How do I know if my HDHP is HSA-eligible for 2026?
Your health plan documents must state it is an HSA-eligible HDHP. For 2026, the IRS sets minimum deductibles and maximum out-of-pocket limits. The plan must have a deductible of at least $1,700 for self-only coverage or $3,400 for family coverage. The maximum out-of-pocket expenses (including deductibles, copays, and coinsurance) cannot exceed $8,500 for self-only or $17,000 for family coverage.
Can I invest my HSA funds through a bank?
Yes, many banks that offer HSA accounts also provide an investment option. However, there is often a minimum cash balance you must keep in the savings portion before you can invest the rest. For example, some providers require $1,000 or $2,000 to remain in cash. Fidelity is a notable exception with no minimum balance to start investing. It's critical to ask about this threshold, the investment menu (e.g.
What happens to my HSA if I change jobs or lose my HDHP coverage?
Your HSA remains yours. It is a portable account, not tied to your employer. If you leave your job, you keep the account and the funds. However, you can only make new contributions if you are currently covered by an HSA-eligible HDHP. If you switch to a non-HDHP plan, you can no longer contribute, but you can still use the existing funds for qualified medical expenses.
Are there fees for using an HSA debit card or making withdrawals?
Fees vary significantly by provider. Some banks charge per-transaction fees for using the debit card or for checks. Others may charge for excessive withdrawals. Many modern HSA providers, aiming for a seamless user experience, do not charge for debit card use. Always review the fee schedule for transaction fees, paper statement fees (Bank of Colorado charges $5 monthly for paper statements), and wire transfer fees. These small fees can add up and detract from the account's tax benefits.
Should I choose my employer's designated HSA bank or my own?
It depends on the quality of your employer's chosen bank and whether they contribute on your behalf. If your employer makes contributions to your HSA, those funds will typically go into their designated account. You may want to use that account to receive those funds easily. However, you are free to open a separate personal HSA at any bank you prefer.

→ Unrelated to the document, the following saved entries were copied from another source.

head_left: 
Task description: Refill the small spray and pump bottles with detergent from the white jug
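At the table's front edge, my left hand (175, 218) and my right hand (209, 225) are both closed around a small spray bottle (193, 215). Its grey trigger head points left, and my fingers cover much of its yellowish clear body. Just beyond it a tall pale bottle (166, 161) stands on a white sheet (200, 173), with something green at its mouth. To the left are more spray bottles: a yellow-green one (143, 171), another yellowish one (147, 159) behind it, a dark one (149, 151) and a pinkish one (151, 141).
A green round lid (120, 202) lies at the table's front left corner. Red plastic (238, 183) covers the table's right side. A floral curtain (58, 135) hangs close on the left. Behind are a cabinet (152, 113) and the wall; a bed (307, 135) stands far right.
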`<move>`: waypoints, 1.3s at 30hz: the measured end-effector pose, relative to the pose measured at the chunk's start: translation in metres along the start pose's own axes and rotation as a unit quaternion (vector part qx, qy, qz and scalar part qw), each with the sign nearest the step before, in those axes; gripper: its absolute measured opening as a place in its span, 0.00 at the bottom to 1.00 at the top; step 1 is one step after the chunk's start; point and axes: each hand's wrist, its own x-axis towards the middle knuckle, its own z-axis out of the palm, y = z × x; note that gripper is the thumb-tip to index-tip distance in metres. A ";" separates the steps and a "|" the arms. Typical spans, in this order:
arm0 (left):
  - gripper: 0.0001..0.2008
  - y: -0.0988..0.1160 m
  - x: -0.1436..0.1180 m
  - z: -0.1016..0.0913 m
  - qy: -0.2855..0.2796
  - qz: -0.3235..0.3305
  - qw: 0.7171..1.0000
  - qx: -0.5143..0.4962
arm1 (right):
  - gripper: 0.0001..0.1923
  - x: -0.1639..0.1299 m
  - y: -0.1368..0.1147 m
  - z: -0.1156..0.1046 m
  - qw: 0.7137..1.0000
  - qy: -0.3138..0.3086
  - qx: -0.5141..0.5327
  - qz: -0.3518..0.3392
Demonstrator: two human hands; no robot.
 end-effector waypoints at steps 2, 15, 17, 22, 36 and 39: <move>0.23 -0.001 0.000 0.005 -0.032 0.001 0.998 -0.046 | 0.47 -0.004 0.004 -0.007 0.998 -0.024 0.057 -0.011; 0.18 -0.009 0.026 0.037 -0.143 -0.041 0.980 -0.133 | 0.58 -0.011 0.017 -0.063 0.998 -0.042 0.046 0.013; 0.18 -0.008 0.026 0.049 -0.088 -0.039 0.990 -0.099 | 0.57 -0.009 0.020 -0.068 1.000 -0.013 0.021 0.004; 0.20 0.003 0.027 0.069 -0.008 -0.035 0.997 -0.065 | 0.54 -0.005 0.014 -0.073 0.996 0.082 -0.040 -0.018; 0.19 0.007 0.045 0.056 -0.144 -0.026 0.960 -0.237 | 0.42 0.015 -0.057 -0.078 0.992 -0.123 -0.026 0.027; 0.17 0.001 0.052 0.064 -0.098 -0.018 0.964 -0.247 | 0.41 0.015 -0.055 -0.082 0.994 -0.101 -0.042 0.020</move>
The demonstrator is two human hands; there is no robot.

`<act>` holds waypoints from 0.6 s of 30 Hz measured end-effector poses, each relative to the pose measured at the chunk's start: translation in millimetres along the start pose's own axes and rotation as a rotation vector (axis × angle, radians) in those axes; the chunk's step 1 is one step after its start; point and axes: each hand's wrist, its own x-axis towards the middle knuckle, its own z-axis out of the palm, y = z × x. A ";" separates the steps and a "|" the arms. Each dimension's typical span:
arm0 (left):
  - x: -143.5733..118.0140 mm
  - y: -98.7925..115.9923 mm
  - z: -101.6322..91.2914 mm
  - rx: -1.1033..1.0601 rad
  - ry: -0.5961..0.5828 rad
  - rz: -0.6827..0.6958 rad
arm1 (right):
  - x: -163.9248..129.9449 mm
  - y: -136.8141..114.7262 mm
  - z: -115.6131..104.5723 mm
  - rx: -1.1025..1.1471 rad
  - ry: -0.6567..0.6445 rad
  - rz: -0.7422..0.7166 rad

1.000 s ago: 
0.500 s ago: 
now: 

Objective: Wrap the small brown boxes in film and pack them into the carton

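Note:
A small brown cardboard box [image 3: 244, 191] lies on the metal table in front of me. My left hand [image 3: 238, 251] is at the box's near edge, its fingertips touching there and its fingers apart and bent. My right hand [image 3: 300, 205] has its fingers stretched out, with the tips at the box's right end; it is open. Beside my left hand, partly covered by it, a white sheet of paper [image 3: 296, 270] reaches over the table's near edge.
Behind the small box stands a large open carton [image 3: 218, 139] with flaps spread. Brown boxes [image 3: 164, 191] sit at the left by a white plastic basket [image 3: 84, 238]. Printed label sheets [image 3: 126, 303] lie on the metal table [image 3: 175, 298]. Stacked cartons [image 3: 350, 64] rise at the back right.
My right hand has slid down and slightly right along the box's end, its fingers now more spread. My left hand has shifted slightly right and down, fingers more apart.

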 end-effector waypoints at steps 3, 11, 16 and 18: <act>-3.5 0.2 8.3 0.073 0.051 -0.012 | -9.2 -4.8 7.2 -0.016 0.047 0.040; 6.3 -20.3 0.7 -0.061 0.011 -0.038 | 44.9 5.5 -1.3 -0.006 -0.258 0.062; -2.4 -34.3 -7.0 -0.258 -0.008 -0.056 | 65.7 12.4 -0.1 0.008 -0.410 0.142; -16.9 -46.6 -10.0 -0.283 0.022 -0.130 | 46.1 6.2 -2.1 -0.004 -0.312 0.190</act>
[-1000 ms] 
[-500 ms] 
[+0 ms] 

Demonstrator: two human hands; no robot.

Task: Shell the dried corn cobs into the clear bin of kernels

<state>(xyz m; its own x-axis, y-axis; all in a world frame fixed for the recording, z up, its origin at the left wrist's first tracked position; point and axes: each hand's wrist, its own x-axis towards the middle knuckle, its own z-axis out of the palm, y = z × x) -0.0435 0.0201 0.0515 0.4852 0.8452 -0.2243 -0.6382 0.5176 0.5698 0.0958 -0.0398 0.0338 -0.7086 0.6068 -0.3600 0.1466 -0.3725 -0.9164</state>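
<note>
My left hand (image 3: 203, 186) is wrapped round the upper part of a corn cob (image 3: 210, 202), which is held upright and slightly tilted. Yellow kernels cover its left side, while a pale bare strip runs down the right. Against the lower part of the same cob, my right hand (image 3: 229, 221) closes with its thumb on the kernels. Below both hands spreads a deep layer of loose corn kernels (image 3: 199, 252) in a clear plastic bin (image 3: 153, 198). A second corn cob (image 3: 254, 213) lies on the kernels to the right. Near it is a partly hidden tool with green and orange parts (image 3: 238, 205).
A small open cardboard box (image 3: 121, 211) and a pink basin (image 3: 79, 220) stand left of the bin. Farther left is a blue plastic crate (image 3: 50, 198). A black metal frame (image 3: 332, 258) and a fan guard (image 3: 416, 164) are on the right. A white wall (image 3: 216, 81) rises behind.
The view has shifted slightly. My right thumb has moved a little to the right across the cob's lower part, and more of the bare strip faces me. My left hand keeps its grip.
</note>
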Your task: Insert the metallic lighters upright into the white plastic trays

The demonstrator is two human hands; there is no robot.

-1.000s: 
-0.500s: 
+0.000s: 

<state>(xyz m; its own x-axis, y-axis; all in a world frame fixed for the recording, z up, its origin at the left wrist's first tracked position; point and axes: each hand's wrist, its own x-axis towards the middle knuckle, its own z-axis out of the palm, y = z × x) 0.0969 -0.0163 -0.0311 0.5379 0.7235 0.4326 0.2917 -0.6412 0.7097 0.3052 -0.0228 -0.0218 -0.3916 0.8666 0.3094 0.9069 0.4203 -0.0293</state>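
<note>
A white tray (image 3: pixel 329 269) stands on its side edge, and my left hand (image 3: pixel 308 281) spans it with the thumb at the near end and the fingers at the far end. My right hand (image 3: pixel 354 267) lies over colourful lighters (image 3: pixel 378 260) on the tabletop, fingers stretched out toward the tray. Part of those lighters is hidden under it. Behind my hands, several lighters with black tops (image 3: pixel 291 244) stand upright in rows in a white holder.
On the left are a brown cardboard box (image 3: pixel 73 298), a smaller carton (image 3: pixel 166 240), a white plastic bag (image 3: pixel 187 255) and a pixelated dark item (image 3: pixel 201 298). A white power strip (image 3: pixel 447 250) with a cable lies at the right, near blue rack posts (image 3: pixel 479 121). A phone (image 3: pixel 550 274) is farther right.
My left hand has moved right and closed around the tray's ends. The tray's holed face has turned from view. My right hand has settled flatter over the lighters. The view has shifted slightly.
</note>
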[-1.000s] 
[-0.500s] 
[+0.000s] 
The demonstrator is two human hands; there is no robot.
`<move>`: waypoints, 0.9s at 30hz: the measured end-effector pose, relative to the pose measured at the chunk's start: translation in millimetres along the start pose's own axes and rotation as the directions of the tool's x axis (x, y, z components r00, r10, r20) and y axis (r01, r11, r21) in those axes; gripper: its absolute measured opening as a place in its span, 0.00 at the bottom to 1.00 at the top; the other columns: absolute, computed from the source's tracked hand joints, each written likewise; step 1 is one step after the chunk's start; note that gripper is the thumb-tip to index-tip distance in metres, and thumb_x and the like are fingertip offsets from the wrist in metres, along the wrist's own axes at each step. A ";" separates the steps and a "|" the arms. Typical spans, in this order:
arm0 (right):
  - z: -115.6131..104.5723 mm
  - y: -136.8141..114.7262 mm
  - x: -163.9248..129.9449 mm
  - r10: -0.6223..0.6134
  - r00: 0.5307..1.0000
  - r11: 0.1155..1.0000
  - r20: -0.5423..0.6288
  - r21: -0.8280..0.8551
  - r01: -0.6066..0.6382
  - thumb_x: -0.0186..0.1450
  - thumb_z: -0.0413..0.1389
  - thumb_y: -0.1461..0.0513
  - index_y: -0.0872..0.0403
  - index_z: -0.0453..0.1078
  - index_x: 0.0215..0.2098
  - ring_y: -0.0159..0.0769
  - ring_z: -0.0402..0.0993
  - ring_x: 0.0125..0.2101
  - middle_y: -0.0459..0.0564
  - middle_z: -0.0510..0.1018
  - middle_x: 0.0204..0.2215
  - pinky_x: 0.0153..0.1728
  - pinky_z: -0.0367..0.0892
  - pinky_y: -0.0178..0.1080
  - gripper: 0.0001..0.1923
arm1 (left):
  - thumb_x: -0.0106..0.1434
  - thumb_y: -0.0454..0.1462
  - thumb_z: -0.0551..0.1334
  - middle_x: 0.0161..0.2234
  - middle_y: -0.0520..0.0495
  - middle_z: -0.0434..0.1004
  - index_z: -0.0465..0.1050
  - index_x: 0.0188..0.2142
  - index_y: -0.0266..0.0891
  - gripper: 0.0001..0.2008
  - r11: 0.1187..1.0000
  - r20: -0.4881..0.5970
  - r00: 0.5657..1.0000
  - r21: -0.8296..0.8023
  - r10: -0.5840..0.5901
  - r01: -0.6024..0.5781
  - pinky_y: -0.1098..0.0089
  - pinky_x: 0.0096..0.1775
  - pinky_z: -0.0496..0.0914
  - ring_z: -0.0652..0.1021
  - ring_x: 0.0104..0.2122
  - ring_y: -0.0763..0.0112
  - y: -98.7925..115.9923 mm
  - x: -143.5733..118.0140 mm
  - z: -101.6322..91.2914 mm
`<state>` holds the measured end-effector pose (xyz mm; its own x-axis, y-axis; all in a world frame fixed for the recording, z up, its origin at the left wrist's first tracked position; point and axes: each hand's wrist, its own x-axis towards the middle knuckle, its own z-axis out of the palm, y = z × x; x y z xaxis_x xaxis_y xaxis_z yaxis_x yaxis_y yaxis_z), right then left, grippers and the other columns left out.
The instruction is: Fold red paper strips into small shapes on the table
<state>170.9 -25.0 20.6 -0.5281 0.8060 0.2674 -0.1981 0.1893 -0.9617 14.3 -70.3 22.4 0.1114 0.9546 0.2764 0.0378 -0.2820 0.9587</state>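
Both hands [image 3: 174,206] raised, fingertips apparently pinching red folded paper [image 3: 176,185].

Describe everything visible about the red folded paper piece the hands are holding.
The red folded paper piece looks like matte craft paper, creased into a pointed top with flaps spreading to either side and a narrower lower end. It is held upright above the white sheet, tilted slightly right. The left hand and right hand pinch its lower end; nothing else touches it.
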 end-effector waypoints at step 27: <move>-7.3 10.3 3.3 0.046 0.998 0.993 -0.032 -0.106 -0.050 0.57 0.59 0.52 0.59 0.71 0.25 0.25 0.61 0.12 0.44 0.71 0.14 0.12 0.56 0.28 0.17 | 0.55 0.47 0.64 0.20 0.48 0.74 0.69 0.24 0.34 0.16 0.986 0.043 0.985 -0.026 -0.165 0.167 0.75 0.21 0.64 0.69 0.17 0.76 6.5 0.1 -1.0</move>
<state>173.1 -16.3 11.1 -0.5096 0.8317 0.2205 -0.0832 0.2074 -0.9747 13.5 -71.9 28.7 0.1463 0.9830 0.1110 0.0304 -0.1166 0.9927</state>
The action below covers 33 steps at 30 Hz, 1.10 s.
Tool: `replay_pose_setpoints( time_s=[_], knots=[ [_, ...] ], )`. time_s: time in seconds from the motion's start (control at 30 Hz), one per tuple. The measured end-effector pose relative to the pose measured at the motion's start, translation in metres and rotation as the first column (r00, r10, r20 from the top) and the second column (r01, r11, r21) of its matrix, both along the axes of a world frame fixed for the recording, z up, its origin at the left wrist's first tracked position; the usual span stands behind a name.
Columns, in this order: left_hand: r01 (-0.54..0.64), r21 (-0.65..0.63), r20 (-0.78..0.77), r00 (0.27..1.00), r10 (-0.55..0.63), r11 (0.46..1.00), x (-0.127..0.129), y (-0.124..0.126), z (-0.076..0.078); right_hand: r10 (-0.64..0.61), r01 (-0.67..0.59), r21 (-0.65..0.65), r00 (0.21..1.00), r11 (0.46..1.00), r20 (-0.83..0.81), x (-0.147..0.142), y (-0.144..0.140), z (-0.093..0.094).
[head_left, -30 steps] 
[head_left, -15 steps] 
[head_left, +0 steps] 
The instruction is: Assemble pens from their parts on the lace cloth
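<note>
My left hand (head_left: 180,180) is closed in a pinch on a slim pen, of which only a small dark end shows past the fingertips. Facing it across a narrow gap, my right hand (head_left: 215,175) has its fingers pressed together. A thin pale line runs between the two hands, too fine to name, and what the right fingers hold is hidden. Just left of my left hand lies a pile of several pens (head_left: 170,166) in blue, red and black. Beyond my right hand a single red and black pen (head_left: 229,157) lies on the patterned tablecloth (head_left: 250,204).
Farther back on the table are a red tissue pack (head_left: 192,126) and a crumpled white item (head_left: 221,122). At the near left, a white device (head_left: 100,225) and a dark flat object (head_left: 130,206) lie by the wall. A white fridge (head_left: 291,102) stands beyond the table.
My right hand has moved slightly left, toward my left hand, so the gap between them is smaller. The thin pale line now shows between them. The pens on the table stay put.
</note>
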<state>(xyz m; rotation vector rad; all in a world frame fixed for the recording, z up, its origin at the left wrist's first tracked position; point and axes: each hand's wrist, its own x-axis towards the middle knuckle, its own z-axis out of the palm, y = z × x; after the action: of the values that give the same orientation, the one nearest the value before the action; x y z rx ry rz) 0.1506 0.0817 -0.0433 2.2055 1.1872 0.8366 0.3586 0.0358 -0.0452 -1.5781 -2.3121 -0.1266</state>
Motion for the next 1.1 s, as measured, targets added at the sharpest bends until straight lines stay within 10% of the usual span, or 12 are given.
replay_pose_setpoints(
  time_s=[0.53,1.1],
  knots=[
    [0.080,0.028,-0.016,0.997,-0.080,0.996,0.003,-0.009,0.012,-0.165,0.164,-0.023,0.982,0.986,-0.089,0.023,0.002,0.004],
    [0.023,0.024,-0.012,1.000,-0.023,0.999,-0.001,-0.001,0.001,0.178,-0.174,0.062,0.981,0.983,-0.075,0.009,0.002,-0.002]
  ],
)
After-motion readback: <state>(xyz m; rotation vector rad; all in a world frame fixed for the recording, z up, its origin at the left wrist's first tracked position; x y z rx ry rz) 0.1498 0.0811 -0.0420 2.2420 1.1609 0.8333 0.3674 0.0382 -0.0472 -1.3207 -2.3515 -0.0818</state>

What's the difference between an HSA and an FSA?
An HSA is owned by you, portable, and funds roll over year to year indefinitely. It requires an HDHP to contribute. An FSA (Flexible Spending Account) is typically employer-sponsored, often has a 'use-it-or-lose-it' rule with limited carryover, and does not require an HDHP. You cannot contribute to both a general-purpose FSA and an HSA in the same year. This is a major point of confusion for W-2 employees.